- [Task instructions]:
Write the listing out again in full. Every character must match.
◇ ◇ ◇ ◇
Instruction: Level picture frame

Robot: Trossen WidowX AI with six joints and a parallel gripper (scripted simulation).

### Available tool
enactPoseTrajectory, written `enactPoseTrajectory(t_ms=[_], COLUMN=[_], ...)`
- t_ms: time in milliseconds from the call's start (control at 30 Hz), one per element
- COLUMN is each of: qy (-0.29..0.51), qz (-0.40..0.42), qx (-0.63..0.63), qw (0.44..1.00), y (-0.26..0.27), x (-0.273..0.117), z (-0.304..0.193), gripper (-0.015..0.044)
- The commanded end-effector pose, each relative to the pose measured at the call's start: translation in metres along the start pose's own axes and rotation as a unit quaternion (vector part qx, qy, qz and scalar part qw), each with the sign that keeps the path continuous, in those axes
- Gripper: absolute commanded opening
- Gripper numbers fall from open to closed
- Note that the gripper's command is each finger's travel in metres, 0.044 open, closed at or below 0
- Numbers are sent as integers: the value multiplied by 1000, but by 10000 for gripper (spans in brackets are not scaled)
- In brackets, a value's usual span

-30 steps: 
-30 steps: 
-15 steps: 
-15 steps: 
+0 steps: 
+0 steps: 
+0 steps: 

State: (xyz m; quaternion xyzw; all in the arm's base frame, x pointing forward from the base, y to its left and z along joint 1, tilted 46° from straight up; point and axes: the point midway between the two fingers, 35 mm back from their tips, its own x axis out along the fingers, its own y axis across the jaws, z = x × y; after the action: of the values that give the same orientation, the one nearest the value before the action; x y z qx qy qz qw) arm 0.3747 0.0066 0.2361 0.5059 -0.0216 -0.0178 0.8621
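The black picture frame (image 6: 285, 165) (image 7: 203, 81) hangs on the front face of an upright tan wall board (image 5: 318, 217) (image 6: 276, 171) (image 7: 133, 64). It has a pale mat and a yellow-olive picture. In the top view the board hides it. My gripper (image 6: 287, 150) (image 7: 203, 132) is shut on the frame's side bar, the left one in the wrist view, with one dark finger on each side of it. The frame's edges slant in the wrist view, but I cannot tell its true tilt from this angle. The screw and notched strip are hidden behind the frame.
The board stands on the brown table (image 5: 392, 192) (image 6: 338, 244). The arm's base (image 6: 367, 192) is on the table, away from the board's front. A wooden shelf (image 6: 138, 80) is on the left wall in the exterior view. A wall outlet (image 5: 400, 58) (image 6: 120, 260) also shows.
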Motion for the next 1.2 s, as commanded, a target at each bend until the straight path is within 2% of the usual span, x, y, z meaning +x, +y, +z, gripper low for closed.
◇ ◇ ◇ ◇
- [Output below]:
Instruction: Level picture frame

Robot: Trossen WidowX AI with six joints and a parallel gripper (scripted simulation).

### Available tool
enactPoseTrajectory, written `enactPoseTrajectory(t_ms=[_], COLUMN=[_], ...)`
- t_ms: time in milliseconds from the call's start (control at 30 Hz), one per element
- COLUMN is each of: qy (-0.29..0.51), qz (-0.40..0.42), qx (-0.63..0.63), qw (0.44..1.00), y (-0.26..0.27), x (-0.273..0.117), z (-0.304..0.193), gripper (-0.015..0.044)
- The commanded end-effector pose, each relative to the pose measured at the call's start: translation in metres along the start pose's own axes and rotation as a unit quaternion (vector part qx, qy, qz and scalar part qw), each with the sign that keeps the path continuous, in those axes
- Gripper: absolute commanded opening
- Gripper numbers fall from open to closed
- Note that the gripper's command is each finger's travel in metres, 0.044 open, closed at or below 0
- Numbers are sent as integers: the value multiplied by 1000, but by 10000 for gripper (spans in brackets are not scaled)
- In brackets, a value's usual span

-30 steps: 
-30 steps: 
-15 steps: 
-15 steps: 
+0 steps: 
+0 steps: 
+0 steps: 

State: (xyz m; quaternion xyzw; all in the arm's base frame, x pointing forward from the base, y to its left and z along joint 1, tilted 46° from straight up; point and axes: the point midway between the two fingers, 35 mm back from their tips, its own x axis out along the fingers, its own y axis across the jaws, z = x × y; after the action: of the values that give the same orientation, the one nearest the value before the action; x y z qx qy qz qw) arm 0.3747 0.0066 0.2361 0.5059 -0.0216 -0.0178 0.8621
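The black picture frame (image 6: 285, 165) (image 7: 203, 81) hangs on the front face of an upright tan wall board (image 5: 318, 217) (image 6: 276, 171) (image 7: 133, 64). It has a pale mat and a yellow-olive picture. In the top view the board hides it. My gripper (image 6: 287, 150) (image 7: 203, 132) is shut on the frame's side bar, the left one in the wrist view, with one dark finger on each side of it. The frame's edges slant in the wrist view, but I cannot tell its true tilt from this angle. The screw and notched strip are hidden behind the frame.
The board stands on the brown table (image 5: 392, 192) (image 6: 338, 244). The arm's base (image 6: 367, 192) is on the table, away from the board's front. A wooden shelf (image 6: 138, 80) is on the left wall in the exterior view. A wall outlet (image 5: 400, 58) (image 6: 120, 260) also shows.
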Motion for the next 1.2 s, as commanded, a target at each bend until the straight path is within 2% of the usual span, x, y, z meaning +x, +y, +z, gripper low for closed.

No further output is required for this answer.